● Exercise prompt: Beginning at the line that includes "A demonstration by", return each line exactly through the end of the listing, and no line before it.

● Recorded information:
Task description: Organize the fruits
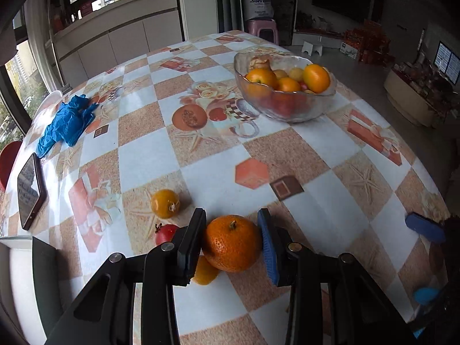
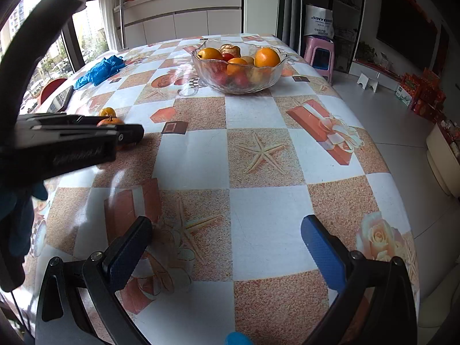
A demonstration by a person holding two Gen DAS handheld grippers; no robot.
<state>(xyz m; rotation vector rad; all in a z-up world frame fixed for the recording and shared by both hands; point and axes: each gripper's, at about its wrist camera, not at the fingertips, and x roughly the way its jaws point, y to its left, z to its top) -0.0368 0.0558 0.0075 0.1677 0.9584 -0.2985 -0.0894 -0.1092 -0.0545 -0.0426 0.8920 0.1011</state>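
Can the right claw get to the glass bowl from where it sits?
Probably yes. The right claw is open and empty, and only bare tablecloth lies between it and the glass bowl. The left claw is off to the side.

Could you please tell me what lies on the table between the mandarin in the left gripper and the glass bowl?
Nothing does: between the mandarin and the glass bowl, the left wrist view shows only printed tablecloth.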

● Result of the exercise:
A demonstration by a person holding two Gen DAS handheld grippers; no robot.
<state>(xyz m; rotation vector rad; all in a z-up world frame fixed for the recording and shared by both hands; point and axes: each gripper's, at about its wrist camera, not at the fingertips, and x roughly the way its jaws point, y to its left, z to its top) -0.0368 0.0558 0.0075 0.1677 0.9584 -0.2985 -0.0894 -0.1092 -0.0545 -0.0426 0.8920 0.1011</state>
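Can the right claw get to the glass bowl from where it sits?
Probably yes. The right claw is open and empty, and only bare tablecloth lies between it and the glass bowl. The left claw is off to the side.

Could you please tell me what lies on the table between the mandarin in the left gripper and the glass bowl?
Nothing does: between the mandarin and the glass bowl, the left wrist view shows only printed tablecloth.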

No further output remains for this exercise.